The United Nations Children’s Fund, or UNICEF, was established shortly after World War II to improve the lives of children worldwide, but it was facing hard times when Jim Grant took over as executive director in 1980. In the poor countries where the agency did most of its work, 15 million children under age five were dying annually, mostly from epidemics of pneumonia, malaria, diarrhea, and other killers rendered largely benign in the West by hygiene, antibiotics, and vaccines. The 1970s recession had hit these countries hard and many had in any case been taken over by cold-war dictators with little apparent concern for their most vulnerable citizens. The leaders of UNICEF’s major donors—British Prime Minister Margaret Thatcher and soon-to-be US President Ronald Reagan—were also no friends of the poor. Contributions to UNICEF were flagging as a mood of cynicism in foreign affairs took hold.

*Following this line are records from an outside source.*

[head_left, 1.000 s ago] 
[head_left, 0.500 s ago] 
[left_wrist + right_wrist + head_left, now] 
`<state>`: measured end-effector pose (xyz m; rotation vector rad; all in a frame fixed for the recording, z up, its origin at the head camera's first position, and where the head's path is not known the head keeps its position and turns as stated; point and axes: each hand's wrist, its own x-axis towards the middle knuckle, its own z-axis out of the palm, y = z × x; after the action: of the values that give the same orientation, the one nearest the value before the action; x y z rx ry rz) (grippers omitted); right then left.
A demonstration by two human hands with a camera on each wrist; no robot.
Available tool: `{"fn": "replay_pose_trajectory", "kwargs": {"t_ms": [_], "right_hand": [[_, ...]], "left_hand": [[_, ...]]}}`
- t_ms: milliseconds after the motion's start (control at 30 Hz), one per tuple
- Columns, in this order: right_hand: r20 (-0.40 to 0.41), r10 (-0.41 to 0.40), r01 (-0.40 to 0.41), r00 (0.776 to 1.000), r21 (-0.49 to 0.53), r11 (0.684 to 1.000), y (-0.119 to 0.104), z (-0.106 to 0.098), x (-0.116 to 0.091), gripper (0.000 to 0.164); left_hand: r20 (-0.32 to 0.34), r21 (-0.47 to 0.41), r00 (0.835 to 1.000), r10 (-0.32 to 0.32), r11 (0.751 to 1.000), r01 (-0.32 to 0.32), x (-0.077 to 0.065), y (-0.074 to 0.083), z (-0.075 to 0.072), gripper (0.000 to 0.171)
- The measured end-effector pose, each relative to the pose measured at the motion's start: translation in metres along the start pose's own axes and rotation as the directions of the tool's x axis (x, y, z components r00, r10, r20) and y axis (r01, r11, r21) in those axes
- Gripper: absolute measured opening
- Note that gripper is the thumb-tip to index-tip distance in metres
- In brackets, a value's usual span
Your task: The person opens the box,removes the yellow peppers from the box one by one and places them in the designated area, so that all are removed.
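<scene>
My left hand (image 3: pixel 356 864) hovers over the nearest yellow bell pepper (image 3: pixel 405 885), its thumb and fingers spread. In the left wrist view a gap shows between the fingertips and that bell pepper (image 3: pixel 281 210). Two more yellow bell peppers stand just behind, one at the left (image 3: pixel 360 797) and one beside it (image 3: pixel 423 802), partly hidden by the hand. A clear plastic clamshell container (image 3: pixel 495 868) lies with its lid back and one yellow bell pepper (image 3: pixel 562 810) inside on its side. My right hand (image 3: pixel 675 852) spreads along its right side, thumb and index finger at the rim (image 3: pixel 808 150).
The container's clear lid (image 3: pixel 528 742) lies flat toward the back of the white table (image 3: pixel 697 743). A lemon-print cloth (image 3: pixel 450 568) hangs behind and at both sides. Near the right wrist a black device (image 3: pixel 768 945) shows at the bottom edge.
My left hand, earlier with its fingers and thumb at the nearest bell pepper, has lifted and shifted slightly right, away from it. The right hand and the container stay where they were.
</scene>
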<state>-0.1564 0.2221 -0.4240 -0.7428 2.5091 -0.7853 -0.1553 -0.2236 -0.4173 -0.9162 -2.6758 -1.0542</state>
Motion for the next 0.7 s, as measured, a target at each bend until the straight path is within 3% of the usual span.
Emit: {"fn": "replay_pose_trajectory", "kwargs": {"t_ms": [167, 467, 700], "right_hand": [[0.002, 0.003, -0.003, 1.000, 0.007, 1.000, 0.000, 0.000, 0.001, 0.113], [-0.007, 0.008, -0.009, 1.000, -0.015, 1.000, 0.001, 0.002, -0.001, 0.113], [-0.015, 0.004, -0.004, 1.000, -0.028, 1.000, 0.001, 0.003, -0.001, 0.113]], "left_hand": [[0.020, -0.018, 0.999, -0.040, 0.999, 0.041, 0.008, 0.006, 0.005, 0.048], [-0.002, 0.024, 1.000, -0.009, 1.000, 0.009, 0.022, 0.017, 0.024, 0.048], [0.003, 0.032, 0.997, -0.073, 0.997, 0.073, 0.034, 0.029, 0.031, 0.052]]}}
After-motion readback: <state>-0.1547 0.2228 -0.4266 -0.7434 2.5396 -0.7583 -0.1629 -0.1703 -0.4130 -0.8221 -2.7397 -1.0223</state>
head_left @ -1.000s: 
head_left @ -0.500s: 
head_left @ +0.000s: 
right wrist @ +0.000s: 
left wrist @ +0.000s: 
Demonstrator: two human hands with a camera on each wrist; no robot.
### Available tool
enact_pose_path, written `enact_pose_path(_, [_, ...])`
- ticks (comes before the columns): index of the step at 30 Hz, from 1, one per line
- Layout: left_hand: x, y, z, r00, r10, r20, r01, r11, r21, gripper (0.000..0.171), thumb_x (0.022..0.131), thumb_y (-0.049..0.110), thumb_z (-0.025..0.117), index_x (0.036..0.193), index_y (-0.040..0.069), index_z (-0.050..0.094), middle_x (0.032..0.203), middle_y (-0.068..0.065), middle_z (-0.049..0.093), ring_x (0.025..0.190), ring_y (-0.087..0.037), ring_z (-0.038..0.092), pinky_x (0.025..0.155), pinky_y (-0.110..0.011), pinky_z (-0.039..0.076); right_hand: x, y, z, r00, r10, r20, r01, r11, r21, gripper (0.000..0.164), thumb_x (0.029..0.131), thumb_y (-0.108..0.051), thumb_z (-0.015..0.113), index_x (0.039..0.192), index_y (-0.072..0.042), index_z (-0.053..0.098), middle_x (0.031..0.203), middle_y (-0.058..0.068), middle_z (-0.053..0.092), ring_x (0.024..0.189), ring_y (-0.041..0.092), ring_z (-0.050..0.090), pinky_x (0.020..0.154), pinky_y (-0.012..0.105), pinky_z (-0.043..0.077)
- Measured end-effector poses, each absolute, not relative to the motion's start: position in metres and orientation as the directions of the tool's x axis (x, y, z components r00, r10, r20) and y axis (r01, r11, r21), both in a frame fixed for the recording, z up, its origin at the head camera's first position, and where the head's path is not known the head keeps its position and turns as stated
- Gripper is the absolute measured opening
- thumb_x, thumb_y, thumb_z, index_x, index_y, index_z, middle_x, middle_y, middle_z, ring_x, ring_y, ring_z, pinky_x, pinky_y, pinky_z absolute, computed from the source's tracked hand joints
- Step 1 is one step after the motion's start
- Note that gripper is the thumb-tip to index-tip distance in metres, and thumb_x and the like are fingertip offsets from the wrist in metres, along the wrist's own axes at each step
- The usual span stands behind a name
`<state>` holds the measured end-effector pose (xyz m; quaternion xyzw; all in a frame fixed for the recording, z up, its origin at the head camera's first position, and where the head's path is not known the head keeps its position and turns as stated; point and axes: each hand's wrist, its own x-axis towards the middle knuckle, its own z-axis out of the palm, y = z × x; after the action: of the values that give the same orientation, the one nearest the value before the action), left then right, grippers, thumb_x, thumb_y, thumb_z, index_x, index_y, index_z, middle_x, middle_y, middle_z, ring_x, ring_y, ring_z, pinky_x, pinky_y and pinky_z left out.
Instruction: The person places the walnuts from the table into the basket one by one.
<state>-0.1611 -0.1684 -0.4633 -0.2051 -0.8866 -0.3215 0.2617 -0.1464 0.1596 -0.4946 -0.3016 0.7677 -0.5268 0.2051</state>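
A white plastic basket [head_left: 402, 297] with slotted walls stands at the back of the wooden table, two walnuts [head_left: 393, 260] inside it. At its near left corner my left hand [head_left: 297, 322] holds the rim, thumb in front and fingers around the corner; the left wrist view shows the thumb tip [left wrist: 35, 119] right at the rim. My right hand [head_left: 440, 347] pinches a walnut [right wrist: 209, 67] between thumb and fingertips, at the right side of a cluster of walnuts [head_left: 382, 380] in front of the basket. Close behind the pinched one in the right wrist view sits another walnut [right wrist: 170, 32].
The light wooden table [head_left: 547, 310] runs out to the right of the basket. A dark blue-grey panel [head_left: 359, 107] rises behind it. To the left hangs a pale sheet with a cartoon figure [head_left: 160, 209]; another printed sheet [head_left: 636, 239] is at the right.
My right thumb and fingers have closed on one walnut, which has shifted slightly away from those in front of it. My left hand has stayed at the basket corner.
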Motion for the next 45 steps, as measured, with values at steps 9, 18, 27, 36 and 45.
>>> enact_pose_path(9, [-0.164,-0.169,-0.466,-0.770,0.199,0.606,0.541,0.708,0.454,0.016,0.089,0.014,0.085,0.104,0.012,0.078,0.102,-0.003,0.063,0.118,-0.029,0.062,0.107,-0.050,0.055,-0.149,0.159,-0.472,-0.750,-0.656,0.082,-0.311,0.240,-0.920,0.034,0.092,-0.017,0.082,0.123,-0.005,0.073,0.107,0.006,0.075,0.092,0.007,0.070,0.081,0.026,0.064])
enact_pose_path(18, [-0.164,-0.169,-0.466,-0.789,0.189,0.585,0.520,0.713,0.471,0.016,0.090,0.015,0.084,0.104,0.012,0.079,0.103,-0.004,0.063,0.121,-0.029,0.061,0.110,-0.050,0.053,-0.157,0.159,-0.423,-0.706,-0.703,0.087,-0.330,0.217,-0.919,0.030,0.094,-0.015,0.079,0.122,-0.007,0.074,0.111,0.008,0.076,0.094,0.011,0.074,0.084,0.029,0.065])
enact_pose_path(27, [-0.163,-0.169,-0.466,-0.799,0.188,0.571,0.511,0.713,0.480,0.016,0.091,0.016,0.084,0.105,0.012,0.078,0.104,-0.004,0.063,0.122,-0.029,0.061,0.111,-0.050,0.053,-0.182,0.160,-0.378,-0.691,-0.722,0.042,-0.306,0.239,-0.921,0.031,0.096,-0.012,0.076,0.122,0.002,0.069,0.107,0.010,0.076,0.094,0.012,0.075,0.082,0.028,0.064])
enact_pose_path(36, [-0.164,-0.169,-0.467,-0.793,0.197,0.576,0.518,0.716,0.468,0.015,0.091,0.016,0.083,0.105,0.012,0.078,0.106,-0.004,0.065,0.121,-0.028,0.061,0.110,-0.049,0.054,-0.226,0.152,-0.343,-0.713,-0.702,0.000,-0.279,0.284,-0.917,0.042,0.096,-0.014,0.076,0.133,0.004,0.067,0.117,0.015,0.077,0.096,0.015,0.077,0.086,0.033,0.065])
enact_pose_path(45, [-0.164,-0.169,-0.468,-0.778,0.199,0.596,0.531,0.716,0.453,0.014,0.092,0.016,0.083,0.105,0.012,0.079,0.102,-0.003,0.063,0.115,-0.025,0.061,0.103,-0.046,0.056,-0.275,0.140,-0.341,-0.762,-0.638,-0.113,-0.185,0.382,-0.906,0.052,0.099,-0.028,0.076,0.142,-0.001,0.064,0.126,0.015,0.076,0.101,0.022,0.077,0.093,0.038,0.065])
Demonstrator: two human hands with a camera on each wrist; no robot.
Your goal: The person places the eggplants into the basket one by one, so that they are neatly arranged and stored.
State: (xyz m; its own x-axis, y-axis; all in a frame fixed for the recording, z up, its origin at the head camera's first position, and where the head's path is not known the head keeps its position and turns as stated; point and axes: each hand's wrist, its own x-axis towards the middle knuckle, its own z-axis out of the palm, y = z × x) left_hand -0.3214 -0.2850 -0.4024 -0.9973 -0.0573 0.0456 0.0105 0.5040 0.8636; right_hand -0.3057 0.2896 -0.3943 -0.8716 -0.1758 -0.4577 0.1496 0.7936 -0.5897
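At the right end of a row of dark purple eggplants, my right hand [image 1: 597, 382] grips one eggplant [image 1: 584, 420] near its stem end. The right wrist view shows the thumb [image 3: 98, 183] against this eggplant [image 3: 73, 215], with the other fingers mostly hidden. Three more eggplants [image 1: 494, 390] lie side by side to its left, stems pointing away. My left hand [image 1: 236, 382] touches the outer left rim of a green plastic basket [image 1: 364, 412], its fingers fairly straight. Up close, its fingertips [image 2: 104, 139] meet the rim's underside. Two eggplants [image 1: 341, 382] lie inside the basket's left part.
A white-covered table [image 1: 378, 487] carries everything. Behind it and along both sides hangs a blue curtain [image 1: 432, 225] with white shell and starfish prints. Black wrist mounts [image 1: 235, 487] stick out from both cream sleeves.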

But Grant was relentlessly optimistic. At a retreat several months into what would turn out to be his fifteen-year directorship, he urged his staff to think big. As his colleague and friend Peter Adamson recalled years later:

The phrase [Grant] uses again and again is that he wants UNICEF to shift gears. He feels the organization has been going along nicely in second. Now he wants to see a rapid shift to third, and then fourth…. He doesn’t want to know about a five percent or ten percent a year improvement in UNICEF’s performance…. He wants UNICEF’s impact in the world to increase ten-fold, fifty-fold, a hundred-fold.

But rather than motivating his audience, he succeeded “mainly in mystifying and alarming” it, Adamson continued. Some colleagues even began to fear for the sanity of their new boss.

But in 1982, Grant had a revelation. A group of public health experts, including his friend Jon Rohde, had for years been promoting the idea that a small number of simple medical supplies, including vaccines for measles, diphtheria, tetanus, and polio as well as oral rehydration solution—a salt and sugar mixture that protects children with diarrhea from dehydration—could prevent about half of child deaths in the developing world, if only the international community would pay for them. Even Thatcher and Reagan could not ignore the argument that no child should die for lack of a five-cent vaccine. That year, Grant and his UNICEF colleagues launched the Child Survival Revolution, a worldwide campaign to make these medical supplies widely available in the world’s poorest nations.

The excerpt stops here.